● Work order
Beginning with the first line of the material, set down each line exactly as written, up to and including the line with "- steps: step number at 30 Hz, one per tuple".

● The input
################

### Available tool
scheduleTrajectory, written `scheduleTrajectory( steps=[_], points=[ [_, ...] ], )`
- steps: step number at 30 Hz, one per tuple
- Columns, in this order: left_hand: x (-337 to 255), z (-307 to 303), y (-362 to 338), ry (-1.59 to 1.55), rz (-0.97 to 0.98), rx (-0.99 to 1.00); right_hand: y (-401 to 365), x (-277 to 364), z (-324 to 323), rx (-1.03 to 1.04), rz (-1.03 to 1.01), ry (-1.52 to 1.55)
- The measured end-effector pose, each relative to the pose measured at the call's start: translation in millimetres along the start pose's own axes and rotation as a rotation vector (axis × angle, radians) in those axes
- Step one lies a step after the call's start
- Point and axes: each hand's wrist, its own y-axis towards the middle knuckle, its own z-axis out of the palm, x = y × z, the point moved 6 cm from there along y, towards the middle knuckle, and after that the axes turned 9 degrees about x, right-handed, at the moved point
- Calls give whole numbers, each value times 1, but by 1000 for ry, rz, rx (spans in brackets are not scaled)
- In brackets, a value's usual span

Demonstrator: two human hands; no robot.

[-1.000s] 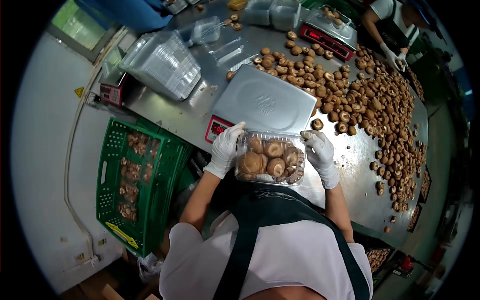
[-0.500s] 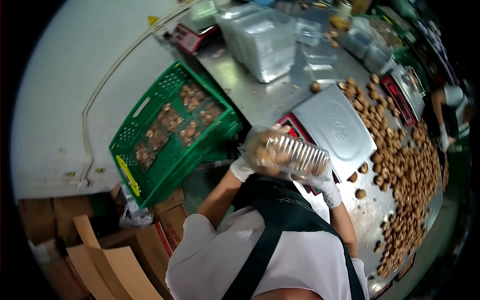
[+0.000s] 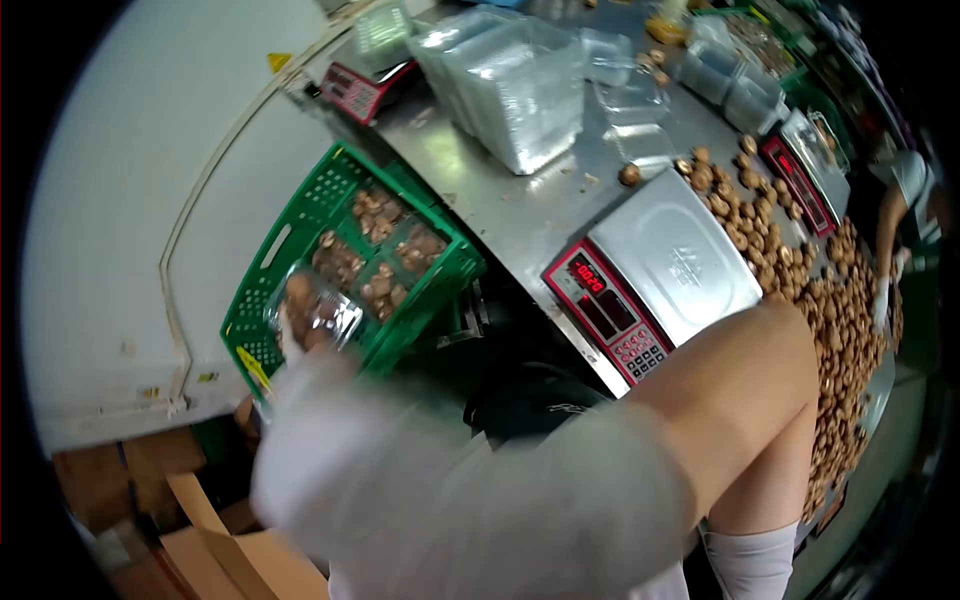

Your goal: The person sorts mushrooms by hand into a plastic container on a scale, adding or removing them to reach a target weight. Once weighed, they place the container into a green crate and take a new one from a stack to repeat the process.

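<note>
In the head view, my left hand [image 3: 291,345], white-gloved and partly blurred, is closed on the side of a clear plastic box of mushrooms [image 3: 318,312]. That box is over the lower left part of a green crate [image 3: 290,242], where several similar boxes of mushrooms [image 3: 376,213] lie. A blurred pale sleeve covers much of the foreground. My right arm is bent, its elbow over the table's near side. At the bottom edge a white glove shows on my right hand [image 3: 750,565]; its fingers are hidden.
A red-framed scale [image 3: 690,260] with lit digits sits on the metal table [image 3: 520,220]. Loose mushrooms [image 3: 840,370] cover the right side. Stacked clear trays [image 3: 520,95] and other scales stand farther back. A co-worker's arm [image 3: 887,225] is at far right. Cardboard boxes [image 3: 235,560] lie lower left.
The filled box has moved left from in front of the scale to the crate with my left hand. My right hand has left it and dropped toward the bottom right.
</note>
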Motion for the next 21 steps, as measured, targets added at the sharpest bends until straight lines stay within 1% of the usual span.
scheduleTrajectory(
  steps=[1, 2, 4, 6, 7, 9, 10, 11, 12, 13, 15, 16, 17, 18, 19, 20, 21],
  points=[
    [-4, -43, 3, -95, -56, -23, -1, 9, 3, 3, -59, -111],
    [-6, -68, 0, -16, -83, -161, 0, 17, 1, 0, -68, -160],
    [5, -117, -11, 289, -171, -416, -5, 19, -6, -8, -30, -208],
    [19, -145, -20, 732, -362, -583, -5, 22, -7, -1, 6, -247],
    [26, -154, -21, 974, -496, -619, -5, 19, -7, 3, 42, -266],
    [30, -156, -11, 1438, -685, -569, -11, 21, -15, -9, 94, -307],
    [28, -149, -4, 1634, -750, -520, -14, 21, -18, -9, 127, -330],
    [27, -140, 8, 1748, -742, -470, -18, 22, -22, -11, 160, -352],
    [26, -129, 22, 1806, -690, -425, -23, 23, -26, -13, 203, -376],
    [27, -105, 40, 1808, -585, -372, -29, 23, -30, -14, 253, -399],
    [33, 0, 58, 1709, -241, -327, -44, 23, -41, -18, 357, -452],
    [31, 9, 93, 1920, -197, -292, -55, 22, -46, -14, 431, -482],
    [35, 51, 106, 1798, -58, -211, -66, 21, -55, -17, 517, -520],
    [40, 114, 109, 1896, 244, -132, -78, 21, -63, -25, 603, -561],
    [47, 160, 117, 1839, 514, -35, -92, 17, -70, -23, 720, -606],
    [55, 225, 108, 1768, 634, 20, -110, 12, -75, -22, 852, -645],
    [63, 287, 96, 1683, 689, 127, -138, 5, -79, -25, 1035, -675]
  ],
)
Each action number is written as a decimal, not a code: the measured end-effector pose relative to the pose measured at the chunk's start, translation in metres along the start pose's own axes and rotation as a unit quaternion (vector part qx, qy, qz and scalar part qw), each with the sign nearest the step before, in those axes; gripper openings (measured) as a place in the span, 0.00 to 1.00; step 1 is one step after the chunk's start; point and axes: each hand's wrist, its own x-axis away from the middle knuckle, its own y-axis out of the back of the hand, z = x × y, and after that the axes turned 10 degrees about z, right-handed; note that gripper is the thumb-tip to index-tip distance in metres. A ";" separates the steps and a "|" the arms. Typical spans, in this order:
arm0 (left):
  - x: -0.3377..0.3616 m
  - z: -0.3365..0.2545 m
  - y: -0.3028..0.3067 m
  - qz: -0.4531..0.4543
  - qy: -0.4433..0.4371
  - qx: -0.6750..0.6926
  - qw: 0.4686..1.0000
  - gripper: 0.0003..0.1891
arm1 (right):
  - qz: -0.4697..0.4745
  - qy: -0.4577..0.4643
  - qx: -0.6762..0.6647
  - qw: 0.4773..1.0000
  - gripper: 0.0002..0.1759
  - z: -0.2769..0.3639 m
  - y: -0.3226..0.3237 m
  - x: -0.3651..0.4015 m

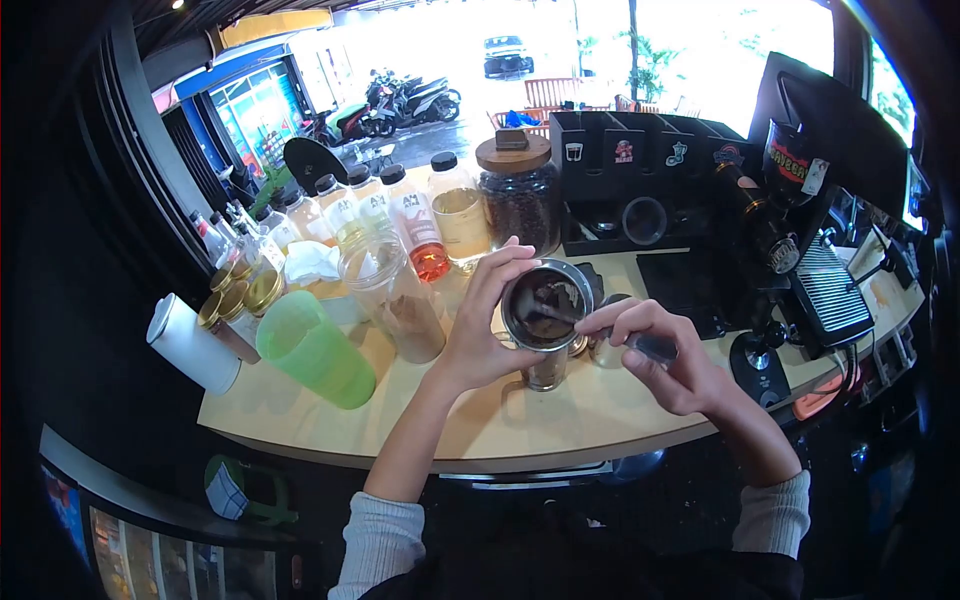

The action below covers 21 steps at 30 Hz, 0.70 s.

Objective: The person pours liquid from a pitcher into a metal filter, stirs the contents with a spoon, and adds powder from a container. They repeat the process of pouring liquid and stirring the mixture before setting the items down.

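My left hand [480, 325] grips the rim of a round metal cup [545, 300] held above the counter, its inside smeared with dark brown residue. My right hand [665, 355] is closed on the dark handle of a spoon [560, 312] whose tip reaches into the cup. Under the cup stands a small glass [547, 372], partly hidden.
On the wooden counter [600, 420] stand a green plastic cup [315, 350], a clear jar [395, 295], several syrup bottles [415, 215], a coffee-bean jar [518, 195], a white roll [190, 345], a black organiser [640, 175] and a coffee machine [810, 230] at right.
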 end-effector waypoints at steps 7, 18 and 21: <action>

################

● Answer for this exercise
### Available tool
scheduleTrajectory, written `scheduleTrajectory( steps=[_], points=[ [_, ...] ], )`
- steps: step number at 30 Hz, one per tuple

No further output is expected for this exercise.